* **TASK DESCRIPTION**: If a record below holds a picture, drop the picture and restate everything else word for word.

'''

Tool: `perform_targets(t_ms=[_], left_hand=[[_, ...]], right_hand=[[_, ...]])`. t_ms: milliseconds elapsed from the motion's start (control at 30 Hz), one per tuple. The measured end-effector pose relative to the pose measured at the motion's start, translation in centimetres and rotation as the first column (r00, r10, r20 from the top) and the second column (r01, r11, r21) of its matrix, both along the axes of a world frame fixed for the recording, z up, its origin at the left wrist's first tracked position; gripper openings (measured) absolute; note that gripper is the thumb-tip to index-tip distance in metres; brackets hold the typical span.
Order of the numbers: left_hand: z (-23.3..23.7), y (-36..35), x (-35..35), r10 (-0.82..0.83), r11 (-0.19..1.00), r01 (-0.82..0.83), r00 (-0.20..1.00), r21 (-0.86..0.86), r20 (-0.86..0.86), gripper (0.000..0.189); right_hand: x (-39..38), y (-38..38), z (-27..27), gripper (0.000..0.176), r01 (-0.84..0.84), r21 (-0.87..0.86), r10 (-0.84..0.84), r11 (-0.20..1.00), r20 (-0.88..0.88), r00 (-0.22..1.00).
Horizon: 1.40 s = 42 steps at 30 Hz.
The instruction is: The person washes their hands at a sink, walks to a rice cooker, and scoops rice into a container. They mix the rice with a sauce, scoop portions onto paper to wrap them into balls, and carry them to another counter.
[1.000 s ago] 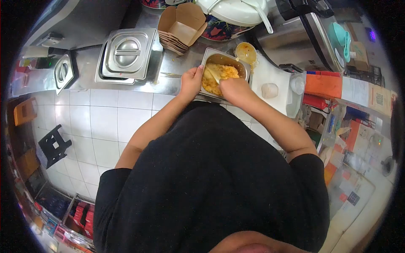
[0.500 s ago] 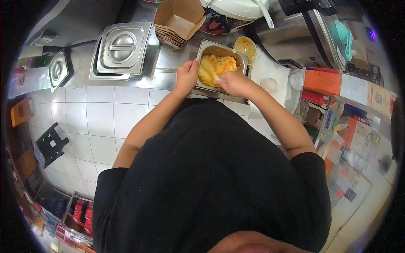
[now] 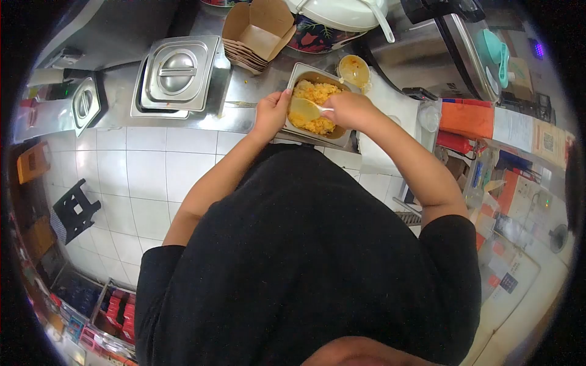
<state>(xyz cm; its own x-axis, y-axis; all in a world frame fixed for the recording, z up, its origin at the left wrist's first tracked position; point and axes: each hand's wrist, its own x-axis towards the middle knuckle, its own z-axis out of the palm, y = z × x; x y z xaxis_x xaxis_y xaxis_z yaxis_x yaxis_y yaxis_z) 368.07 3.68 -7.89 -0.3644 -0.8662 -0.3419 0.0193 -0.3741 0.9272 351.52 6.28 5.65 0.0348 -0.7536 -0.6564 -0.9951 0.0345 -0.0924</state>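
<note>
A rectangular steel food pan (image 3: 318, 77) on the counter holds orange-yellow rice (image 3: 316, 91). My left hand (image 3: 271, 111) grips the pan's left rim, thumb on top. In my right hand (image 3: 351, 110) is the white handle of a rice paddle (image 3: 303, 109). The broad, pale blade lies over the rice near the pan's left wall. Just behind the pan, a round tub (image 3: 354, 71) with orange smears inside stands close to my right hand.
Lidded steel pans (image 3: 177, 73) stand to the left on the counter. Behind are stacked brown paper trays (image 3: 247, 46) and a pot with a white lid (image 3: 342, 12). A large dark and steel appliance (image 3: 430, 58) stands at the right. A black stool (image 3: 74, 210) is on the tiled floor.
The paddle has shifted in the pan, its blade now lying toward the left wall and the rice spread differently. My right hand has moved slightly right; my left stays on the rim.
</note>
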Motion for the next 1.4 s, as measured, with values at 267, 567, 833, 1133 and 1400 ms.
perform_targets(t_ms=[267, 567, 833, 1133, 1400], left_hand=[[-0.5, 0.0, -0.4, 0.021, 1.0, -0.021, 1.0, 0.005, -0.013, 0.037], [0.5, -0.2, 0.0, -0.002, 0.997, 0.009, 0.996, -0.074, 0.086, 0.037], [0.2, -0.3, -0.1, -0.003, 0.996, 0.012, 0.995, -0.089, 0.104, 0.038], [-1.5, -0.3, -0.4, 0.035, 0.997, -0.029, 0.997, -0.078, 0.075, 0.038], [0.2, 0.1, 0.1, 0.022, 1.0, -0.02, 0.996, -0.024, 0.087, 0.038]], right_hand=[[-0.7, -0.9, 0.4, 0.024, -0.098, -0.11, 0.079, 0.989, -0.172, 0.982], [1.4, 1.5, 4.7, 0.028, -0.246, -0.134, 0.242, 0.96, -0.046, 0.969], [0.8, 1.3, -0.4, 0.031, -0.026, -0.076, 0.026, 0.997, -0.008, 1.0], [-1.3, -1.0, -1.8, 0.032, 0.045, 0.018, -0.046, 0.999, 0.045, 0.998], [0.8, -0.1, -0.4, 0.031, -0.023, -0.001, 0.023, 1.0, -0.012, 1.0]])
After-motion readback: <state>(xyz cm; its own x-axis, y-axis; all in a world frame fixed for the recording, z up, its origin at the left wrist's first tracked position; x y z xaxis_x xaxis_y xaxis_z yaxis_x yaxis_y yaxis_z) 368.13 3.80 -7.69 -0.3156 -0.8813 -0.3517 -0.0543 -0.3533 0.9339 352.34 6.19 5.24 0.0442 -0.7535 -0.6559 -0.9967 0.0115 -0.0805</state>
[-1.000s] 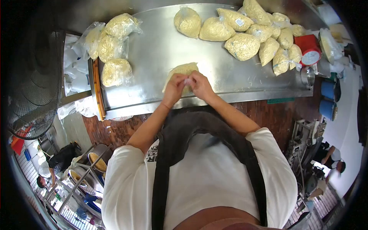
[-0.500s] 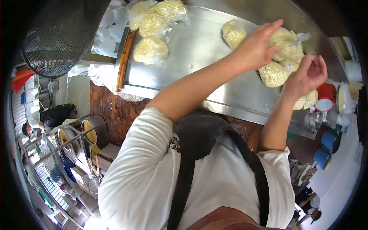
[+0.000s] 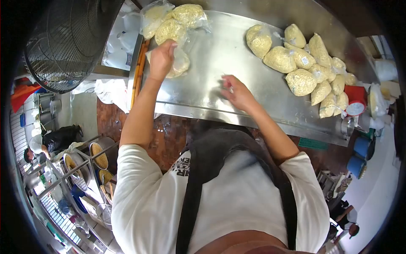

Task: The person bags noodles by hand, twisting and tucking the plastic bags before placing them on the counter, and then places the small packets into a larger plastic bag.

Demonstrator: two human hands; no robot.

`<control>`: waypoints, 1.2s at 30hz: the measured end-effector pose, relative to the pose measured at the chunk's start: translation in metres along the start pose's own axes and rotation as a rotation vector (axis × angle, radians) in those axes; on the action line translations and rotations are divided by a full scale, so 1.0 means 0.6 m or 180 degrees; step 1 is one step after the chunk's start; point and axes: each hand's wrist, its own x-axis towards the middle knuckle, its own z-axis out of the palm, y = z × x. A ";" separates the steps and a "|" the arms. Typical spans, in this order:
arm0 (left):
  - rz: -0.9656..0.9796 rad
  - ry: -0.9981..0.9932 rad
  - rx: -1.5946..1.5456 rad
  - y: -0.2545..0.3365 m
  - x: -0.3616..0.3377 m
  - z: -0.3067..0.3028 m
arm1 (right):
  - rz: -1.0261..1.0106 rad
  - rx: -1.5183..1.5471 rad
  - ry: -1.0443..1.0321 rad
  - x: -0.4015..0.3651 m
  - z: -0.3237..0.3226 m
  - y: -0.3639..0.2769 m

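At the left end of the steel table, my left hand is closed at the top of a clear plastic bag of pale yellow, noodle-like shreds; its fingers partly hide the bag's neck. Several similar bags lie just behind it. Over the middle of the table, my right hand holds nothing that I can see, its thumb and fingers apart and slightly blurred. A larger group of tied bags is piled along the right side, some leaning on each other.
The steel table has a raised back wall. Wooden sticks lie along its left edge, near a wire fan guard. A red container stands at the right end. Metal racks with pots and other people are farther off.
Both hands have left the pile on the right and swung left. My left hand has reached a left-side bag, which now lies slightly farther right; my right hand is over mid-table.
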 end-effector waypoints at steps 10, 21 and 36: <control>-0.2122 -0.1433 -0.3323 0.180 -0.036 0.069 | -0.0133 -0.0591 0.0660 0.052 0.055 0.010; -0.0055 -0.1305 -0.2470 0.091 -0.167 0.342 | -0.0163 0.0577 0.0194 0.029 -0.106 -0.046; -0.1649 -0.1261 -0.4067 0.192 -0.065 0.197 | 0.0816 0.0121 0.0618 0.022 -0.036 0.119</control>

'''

* **SOLUTION TO THIS TASK**:
Tool: `perform_targets(t_ms=[_], left_hand=[[_, ...]], right_hand=[[_, ...]])`. t_ms: milliseconds elapsed from the motion's start (control at 30 Hz), one per tuple. The measured end-effector pose relative to the pose measured at the motion's start, translation in centimetres and rotation as the first column (r00, r10, r20 from the top) and the second column (r01, r11, r21) of its matrix, both along the axes of a world frame fixed for the recording, z up, its origin at the left wrist's first tracked position; gripper openings (measured) absolute; note that gripper is the thumb-tip to index-tip distance in metres; brackets hold the typical span.
Order of the numbers: left_hand: z (-23.3..23.7), y (-36..35), x (-35..35), r10 (-0.82..0.83), r11 (-0.19..1.00), r01 (-0.82..0.83), r00 (-0.20..1.00), r21 (-0.86..0.86), r20 (-0.86..0.86), gripper (0.000..0.189); right_hand: x (-39..38), y (-38..38), z (-27..27), gripper (0.000..0.176), r01 (-0.84..0.84), r21 (-0.87..0.86), r10 (-0.84..0.84), r11 (-0.20..1.00), r20 (-0.88..0.88), r00 (-0.22..1.00).
Horizon: 1.40 s = 42 steps at 30 Hz.
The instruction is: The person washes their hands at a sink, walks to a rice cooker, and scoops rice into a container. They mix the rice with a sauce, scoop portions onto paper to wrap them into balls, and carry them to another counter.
[1.000 s ago] 
[0.500 s ago] 
[now] 
<state>(xyz cm; its own x-axis, y-axis; all in a world frame fixed for the recording, z up, its origin at the left wrist's first tracked position; point and axes: each hand's wrist, its own x-axis towards the middle knuckle, its own z-axis out of the palm, y = z × x; x y z xaxis_x xaxis_y xaxis_z yaxis_x yaxis_y yaxis_z) 368.07 3.68 -7.89 -0.3644 -0.8662 -0.3419 0.0193 -0.3741 0.9272 351.52 6.28 5.65 0.0348 -0.7536 -0.6564 -0.9951 0.0345 -0.0924</state>
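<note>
A rectangular steel food pan (image 3: 318, 77) on the counter holds orange-yellow rice (image 3: 316, 91). My left hand (image 3: 271, 111) grips the pan's left rim, thumb on top. In my right hand (image 3: 351, 110) is the white handle of a rice paddle (image 3: 303, 109). The broad, pale blade lies over the rice near the pan's left wall. Just behind the pan, a round tub (image 3: 354, 71) with orange smears inside stands close to my right hand.
Lidded steel pans (image 3: 177, 73) stand to the left on the counter. Behind are stacked brown paper trays (image 3: 247, 46) and a pot with a white lid (image 3: 342, 12). A large dark and steel appliance (image 3: 430, 58) stands at the right. A black stool (image 3: 74, 210) is on the tiled floor.
The paddle has shifted in the pan, its blade now lying toward the left wall and the rice spread differently. My right hand has moved slightly right; my left stays on the rim.
</note>
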Motion for the next 1.4 s, as measured, with values at 267, 567, 833, 1133 and 1400 ms.
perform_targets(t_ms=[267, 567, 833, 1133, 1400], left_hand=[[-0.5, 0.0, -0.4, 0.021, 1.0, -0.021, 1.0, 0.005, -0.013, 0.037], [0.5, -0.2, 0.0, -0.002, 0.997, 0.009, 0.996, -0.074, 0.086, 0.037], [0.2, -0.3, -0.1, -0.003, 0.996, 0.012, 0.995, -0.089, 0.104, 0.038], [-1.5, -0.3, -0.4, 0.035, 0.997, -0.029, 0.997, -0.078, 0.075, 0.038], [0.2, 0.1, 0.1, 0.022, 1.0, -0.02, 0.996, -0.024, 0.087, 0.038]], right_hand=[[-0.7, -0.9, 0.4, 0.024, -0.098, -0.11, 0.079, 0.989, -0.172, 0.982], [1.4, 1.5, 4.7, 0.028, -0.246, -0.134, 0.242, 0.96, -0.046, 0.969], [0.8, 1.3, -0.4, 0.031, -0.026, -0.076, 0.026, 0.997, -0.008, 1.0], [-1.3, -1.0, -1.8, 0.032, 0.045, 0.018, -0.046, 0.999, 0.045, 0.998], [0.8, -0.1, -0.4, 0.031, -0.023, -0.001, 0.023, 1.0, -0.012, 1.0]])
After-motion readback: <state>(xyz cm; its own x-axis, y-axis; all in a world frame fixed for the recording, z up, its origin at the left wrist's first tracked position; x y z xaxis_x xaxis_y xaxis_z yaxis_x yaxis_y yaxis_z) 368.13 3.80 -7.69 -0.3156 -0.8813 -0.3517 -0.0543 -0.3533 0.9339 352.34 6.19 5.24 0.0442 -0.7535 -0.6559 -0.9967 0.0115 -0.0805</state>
[-1.000s] 
[-0.500s] 
[+0.000s] 

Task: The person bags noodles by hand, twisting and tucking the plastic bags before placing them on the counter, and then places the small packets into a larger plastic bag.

Demonstrator: two human hands; no robot.

`<control>`: waypoints, 1.2s at 30hz: the measured end-effector pose, relative to the pose measured at the chunk's start: translation in metres along the start pose's own axes and rotation as a rotation vector (axis × angle, radians) in those axes; on the action line translations and rotations are divided by a full scale, so 1.0 means 0.6 m or 180 degrees; step 1 is one step after the chunk's start; point and axes: each hand's wrist, its own x-axis towards the middle knuckle, its own z-axis out of the palm, y = z × x. A ";" separates the steps and a "|" the arms. Typical spans, in this order:
arm0 (left):
  - rz: -0.9656..0.9796 rad
  - ry: -0.9981..0.9932 rad
  - rx: -1.5946..1.5456 rad
  - y: -0.2545..0.3365 m
  - x: -0.3616..0.3377 m
  - z: -0.3067..0.3028 m
arm1 (right):
  - rz: -1.0261..1.0106 rad
  - rx: -1.5183..1.5471 rad
  - ry: -1.0443..1.0321 rad
  - x: -0.4015..0.3651 m
  - z: -0.3237..0.3226 m
  - y: -0.3639..0.2769 m

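At the left end of the steel table, my left hand is closed at the top of a clear plastic bag of pale yellow, noodle-like shreds; its fingers partly hide the bag's neck. Several similar bags lie just behind it. Over the middle of the table, my right hand holds nothing that I can see, its thumb and fingers apart and slightly blurred. A larger group of tied bags is piled along the right side, some leaning on each other.
The steel table has a raised back wall. Wooden sticks lie along its left edge, near a wire fan guard. A red container stands at the right end. Metal racks with pots and other people are farther off.
Both hands have left the pile on the right and swung left. My left hand has reached a left-side bag, which now lies slightly farther right; my right hand is over mid-table.
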 end-effector waypoints at steps 10, 21 and 36: <control>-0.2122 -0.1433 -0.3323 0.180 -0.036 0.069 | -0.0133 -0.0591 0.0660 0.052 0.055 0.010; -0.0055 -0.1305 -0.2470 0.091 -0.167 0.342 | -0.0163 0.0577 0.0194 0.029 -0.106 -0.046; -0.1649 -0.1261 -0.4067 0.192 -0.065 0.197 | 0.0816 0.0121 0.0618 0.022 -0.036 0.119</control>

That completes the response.